Jim Rolfe is a former NZ Army officer, academic, author and international defence consultant. This is his analysis of the Government’s Defence Policy Statement.

The 2018 Strategic Policy Statement, released Friday, A White Paper in all but name, is a comprehensive, cogent and well integrated document. When combined with the updated Defence Capability Plan later in the year the New Zealand Defence Force will have a clear path that will, in the words of the Minister of Defence, Ron Mark, at the launch, set the shape of Defence for decades to come.

The Policy Statement was considered necessary by the government because they wanted to confirm that the policy settings described in the 2016 Defence White Paper were still relevant. They must be, given that there is at least an 85 percent overlap, perhaps more, in policy settings and policy determinants between the two documents.

Those who feared that the new government would be in any way soft on defence should be reassured, not only by document itself, but also by the Minister’s wide-ranging analysis of the issues facing Defence and his robust support for Defence and the people who work within it. For example, the Minister strongly emphasised the point that the NZDF has to be combat capable and ready for international tasks and recognised internationally as being such. These and other similarly strong points are embedded in a set of six principles underpinning defence policy.

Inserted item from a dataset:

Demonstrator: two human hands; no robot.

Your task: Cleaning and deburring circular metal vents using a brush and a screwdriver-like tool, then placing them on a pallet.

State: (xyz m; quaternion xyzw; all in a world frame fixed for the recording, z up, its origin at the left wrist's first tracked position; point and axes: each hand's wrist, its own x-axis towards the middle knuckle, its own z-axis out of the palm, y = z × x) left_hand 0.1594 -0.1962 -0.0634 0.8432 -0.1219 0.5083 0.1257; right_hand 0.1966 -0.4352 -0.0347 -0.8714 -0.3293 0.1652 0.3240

As well, recognising the long-term nature of defence decisions, the Minister noted during the question and answer session that he had consulted widely and shared defence information across all parties in Parliament. It’s probably a step too far for such sharing to be codified into parliament practices, but it is a welcome approach in an area that has too often generated more heat than light in debate between government and opposition over the years.

Inevitably, the Minister played up the differences between this statement and the previous policy line. We now have a set of principles, mentioned above, against which defence decisions will be made and should be judged. The principles are themselves nothing exceptional, nor even particularly new other than to be codified in a single collection and branded, but they are completely sensible and it is another signal of the new transparency within the defence system.

Defence also will operate within a framework of ‘support for the community and environmental well-being’, ‘promotion of a safe, secure and resilient New Zealand’, and contributions to the ‘maintenance of the international rules-based order. Again, these have been implicit in Defence’s approach for many years. Now they are explicit. One hopes, however, that the order of the presentation and discussion of these operational outcomes does not reflect priorities for shaping defence capabilities.

Other areas touted in the Policy Statement as more or less new: challenges to the rules-based order; great power competition; the effects of climate change; the importance of space and cyber issues to security, are not. They have all been well signalled in previous White Papers, if not the last, then the one before that, and the one before that.

For those who look for signs and signals from placement, they need to look no further than the treatment of China in the document. In 2016 China was discussed in the international relationships section of the White Paper immediately after the traditional ‘Five-Eyes’ partners. The language was warm. In 2018, China has been relegated towards the end of the relationships section and the language is marginally more neutral. On the other hand, in other sections, China is recognised, for example, as being ‘deeply integrated into the rules based-order’. China is mentioned in the document about half as often again as the United States. All in all, perhaps, a draw.

Overall, the government deserves praise for this document and the approach to defence it describes. Of course, these policy declarations still have to be supported with money, which will reveal the actual policy. But the words are a very good start.

At the same time as the Policy Statement, the Minister released the report by Sir Brian Roche into a review of defence procurement practices. The report found that the ‘capability management system now provides decision makers with a strong level of confidence and assurance to support informed decision making’. Mr Mark in opposition was a trenchant critic of defence procurement. As Minister, he is ‘very pleased’ with the report, but noted that the system was still relatively new and that the government would be keeping a close eye on defence procurement practices.